• Task objective
Could you retype exactly the lines below between the one holding "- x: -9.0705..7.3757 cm" and the one holding "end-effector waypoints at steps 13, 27", inclusive, leaving out any pictures?

• Data extract
+ + +

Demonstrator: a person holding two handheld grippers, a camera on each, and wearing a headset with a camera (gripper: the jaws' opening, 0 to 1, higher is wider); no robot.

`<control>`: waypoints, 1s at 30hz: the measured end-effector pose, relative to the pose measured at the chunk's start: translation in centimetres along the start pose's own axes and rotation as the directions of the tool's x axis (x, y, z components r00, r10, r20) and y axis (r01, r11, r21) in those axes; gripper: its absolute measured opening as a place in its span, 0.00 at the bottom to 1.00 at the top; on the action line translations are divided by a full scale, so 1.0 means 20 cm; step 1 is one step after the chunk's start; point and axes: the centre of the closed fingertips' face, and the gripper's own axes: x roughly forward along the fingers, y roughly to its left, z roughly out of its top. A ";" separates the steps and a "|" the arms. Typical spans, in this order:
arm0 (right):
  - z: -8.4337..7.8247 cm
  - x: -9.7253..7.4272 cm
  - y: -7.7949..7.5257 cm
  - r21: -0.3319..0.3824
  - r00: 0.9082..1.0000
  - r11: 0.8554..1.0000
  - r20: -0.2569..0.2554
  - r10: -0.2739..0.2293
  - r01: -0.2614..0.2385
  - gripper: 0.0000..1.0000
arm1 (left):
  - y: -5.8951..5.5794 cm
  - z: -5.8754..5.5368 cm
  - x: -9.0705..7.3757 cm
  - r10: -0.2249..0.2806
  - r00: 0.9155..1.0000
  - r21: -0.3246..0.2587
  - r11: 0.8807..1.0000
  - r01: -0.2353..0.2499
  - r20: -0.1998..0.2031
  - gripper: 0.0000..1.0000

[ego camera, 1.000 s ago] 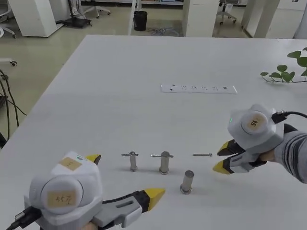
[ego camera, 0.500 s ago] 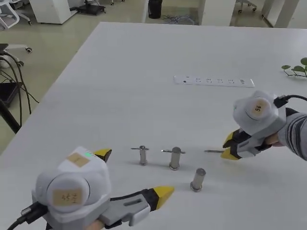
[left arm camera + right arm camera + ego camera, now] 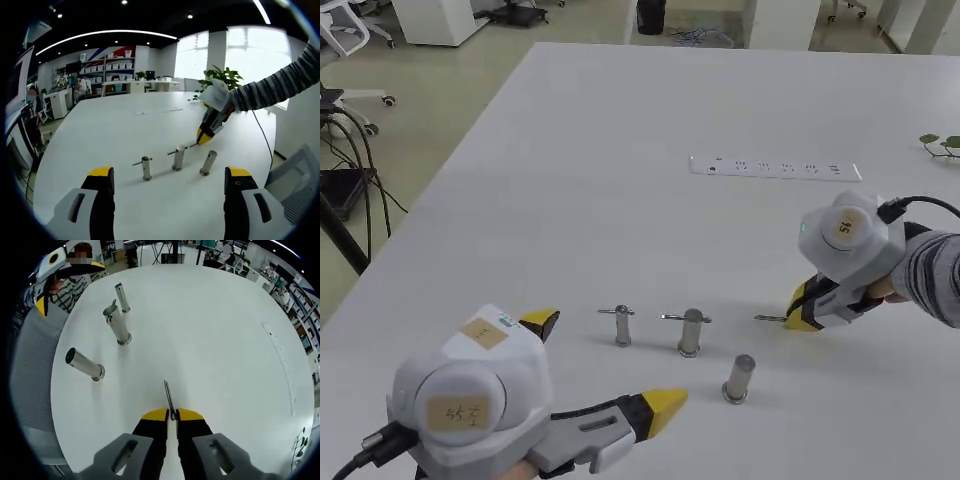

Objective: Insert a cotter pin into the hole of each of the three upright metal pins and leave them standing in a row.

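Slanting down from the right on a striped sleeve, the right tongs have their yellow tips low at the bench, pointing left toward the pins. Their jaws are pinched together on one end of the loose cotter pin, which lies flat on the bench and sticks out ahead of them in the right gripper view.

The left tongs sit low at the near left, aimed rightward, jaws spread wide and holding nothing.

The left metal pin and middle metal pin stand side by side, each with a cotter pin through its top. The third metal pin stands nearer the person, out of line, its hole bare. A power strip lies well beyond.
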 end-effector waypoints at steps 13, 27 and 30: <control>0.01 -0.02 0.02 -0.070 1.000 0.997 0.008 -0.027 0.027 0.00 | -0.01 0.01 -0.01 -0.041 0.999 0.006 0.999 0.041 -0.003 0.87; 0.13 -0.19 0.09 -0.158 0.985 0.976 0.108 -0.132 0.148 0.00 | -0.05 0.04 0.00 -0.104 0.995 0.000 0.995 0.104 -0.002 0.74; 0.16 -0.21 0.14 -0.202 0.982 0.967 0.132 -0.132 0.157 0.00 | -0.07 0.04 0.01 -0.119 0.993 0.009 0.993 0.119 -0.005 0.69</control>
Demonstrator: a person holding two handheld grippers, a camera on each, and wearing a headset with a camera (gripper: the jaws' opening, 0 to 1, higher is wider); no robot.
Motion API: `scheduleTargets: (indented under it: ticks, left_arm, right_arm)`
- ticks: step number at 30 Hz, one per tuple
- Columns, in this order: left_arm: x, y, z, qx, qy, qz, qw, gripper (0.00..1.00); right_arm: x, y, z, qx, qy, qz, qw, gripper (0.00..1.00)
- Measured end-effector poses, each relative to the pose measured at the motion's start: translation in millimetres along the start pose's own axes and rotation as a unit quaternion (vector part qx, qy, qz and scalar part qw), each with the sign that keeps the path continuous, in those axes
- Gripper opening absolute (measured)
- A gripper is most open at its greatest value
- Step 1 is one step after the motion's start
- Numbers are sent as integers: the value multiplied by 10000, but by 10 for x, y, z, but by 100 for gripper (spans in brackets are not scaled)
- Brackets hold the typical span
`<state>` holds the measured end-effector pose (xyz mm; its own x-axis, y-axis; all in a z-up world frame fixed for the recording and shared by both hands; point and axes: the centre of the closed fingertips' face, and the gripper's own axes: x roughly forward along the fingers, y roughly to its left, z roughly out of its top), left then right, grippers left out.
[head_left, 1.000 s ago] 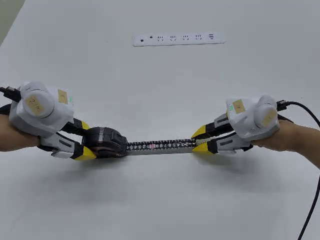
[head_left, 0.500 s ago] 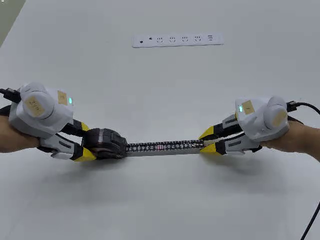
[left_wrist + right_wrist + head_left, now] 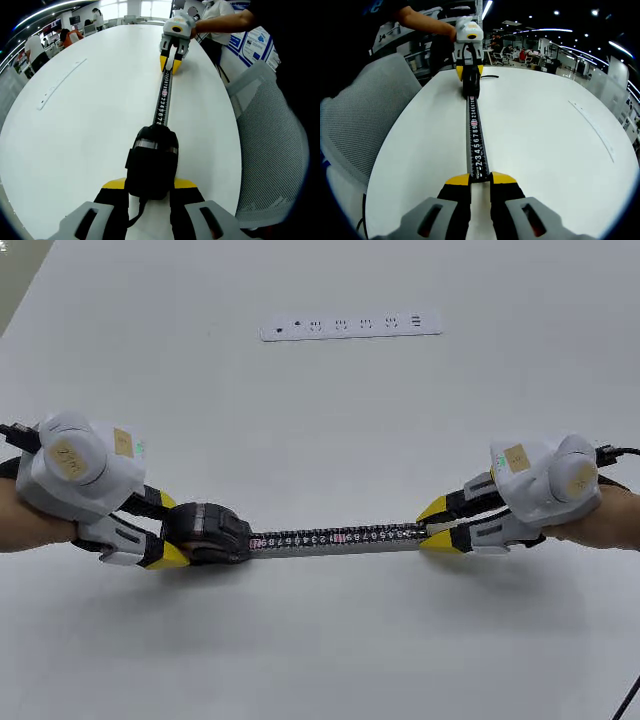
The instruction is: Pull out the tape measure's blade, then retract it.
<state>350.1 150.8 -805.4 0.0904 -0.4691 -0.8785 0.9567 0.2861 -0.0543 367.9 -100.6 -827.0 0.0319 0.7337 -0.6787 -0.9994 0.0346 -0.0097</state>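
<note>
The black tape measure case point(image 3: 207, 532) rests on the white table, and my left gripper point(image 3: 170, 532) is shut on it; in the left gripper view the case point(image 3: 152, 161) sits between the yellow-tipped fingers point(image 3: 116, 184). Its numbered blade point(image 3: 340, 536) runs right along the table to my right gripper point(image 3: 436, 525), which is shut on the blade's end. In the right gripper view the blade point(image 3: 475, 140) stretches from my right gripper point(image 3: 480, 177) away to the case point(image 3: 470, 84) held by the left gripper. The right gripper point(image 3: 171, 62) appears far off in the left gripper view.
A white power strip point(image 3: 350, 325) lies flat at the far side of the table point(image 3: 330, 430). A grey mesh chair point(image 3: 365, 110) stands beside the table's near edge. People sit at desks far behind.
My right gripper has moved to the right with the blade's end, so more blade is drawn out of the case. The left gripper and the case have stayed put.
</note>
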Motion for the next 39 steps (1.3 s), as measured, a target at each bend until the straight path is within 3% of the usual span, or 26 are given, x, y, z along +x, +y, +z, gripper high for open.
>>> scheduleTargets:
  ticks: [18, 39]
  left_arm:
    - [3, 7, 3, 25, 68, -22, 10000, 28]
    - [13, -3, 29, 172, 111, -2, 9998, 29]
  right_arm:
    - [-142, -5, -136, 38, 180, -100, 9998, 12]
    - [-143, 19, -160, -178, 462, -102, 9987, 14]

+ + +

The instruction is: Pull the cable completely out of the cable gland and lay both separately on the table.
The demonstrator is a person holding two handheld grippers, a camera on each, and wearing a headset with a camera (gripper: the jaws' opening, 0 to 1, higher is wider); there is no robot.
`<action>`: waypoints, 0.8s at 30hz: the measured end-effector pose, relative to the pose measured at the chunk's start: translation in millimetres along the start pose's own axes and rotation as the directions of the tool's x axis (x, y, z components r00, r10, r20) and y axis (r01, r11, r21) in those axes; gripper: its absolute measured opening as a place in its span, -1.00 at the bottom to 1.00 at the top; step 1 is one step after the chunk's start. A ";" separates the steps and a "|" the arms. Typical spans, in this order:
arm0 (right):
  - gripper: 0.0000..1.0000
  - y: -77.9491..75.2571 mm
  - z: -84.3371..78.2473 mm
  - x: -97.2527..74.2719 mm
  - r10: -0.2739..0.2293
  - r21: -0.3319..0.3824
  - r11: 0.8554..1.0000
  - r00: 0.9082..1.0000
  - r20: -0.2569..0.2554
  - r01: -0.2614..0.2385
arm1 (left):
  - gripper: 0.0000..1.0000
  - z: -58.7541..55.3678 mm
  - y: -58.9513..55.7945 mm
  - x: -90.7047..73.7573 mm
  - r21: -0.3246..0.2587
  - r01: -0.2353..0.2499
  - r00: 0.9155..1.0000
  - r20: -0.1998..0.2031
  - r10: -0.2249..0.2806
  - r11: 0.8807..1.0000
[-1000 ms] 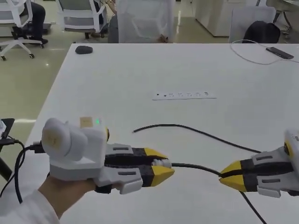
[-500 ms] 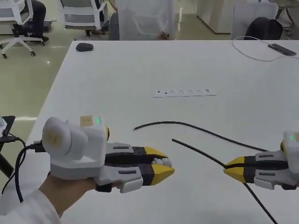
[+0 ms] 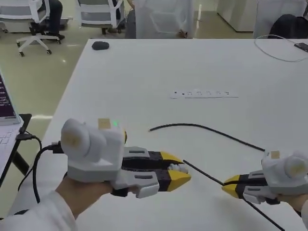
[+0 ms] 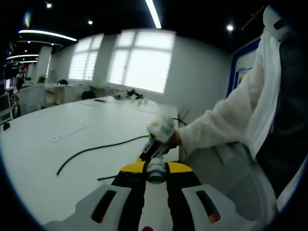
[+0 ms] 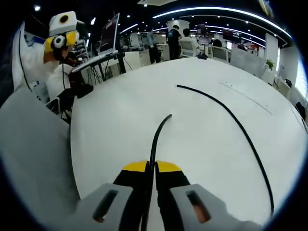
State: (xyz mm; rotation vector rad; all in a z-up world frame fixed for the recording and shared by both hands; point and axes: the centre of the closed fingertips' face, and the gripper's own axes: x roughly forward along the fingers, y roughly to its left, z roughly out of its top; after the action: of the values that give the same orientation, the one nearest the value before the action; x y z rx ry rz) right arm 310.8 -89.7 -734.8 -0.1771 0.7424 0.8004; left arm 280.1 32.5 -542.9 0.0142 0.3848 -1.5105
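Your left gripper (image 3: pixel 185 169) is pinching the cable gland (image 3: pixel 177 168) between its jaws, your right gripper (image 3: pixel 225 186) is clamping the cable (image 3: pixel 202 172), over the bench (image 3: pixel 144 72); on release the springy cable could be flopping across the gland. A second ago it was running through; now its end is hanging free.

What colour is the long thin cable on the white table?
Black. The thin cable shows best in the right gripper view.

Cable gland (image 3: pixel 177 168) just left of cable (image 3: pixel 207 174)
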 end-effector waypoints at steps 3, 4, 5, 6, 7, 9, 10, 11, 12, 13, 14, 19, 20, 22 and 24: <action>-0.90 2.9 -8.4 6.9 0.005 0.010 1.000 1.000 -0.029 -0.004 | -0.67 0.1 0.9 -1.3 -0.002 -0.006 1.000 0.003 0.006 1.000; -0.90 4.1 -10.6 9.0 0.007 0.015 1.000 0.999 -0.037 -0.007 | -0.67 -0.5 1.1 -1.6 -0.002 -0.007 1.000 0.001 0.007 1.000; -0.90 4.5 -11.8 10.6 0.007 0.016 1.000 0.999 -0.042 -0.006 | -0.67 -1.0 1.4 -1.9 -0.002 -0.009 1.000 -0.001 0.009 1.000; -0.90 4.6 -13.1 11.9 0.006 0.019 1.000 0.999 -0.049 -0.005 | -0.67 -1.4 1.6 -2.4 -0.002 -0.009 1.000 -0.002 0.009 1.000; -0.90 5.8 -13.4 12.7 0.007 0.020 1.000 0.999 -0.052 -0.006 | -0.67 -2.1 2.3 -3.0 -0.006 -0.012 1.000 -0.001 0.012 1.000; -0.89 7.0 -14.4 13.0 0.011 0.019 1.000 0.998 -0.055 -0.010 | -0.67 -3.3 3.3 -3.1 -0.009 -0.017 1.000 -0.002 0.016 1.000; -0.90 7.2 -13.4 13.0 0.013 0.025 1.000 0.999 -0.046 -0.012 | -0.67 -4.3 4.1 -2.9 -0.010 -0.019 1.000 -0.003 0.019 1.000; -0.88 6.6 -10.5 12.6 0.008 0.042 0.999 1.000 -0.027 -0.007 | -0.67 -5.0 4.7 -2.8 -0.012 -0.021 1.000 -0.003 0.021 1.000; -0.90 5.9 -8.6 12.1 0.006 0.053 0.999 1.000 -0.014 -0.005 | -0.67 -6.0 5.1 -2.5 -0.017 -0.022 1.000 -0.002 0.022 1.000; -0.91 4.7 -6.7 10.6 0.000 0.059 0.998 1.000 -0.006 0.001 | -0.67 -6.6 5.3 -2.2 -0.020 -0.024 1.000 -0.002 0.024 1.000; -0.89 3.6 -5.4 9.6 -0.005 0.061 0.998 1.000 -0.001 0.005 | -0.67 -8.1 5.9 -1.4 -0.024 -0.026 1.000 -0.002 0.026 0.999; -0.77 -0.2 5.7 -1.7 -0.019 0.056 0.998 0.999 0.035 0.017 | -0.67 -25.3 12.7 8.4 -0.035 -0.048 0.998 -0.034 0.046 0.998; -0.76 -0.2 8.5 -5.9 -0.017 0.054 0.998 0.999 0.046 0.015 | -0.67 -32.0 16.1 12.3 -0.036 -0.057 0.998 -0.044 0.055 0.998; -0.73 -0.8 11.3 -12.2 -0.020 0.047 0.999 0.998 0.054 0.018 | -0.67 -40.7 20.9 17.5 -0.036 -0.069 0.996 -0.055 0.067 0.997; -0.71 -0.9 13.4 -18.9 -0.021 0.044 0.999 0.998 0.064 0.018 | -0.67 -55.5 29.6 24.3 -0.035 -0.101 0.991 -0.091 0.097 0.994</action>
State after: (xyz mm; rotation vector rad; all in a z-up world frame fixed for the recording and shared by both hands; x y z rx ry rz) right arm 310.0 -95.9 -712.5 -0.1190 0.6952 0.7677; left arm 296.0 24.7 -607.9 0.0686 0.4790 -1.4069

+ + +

• Output below
  - x: -9.0705..7.3757 cm
  - r10: -0.2249..0.2806
  - r00: 0.9155..1.0000
  - r21: -0.3246..0.2587
  - r11: 0.8807..1.0000
  - r01: -0.2353..0.2499
  - r20: -0.1998..0.2031
  - gripper: 0.0000..1.0000

[ego camera, 1.000 s ago] 
[ego camera, 0.500 s ago] 
[left arm camera + right arm camera + ego camera, now] 

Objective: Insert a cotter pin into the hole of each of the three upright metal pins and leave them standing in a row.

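Slanting down from the right on a striped sleeve, the right tongs have their yellow tips low at the bench, pointing left toward the pins. Their jaws are pinched together on one end of the loose cotter pin, which lies flat on the bench and sticks out ahead of them in the right gripper view.

The left tongs sit low at the near left, aimed rightward, jaws spread wide and holding nothing.

The left metal pin and middle metal pin stand side by side, each with a cotter pin through its top. The third metal pin stands nearer the person, out of line, its hole bare. A power strip lies well beyond.
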 end-effector waypoints at steps 13, 27 and 30: <control>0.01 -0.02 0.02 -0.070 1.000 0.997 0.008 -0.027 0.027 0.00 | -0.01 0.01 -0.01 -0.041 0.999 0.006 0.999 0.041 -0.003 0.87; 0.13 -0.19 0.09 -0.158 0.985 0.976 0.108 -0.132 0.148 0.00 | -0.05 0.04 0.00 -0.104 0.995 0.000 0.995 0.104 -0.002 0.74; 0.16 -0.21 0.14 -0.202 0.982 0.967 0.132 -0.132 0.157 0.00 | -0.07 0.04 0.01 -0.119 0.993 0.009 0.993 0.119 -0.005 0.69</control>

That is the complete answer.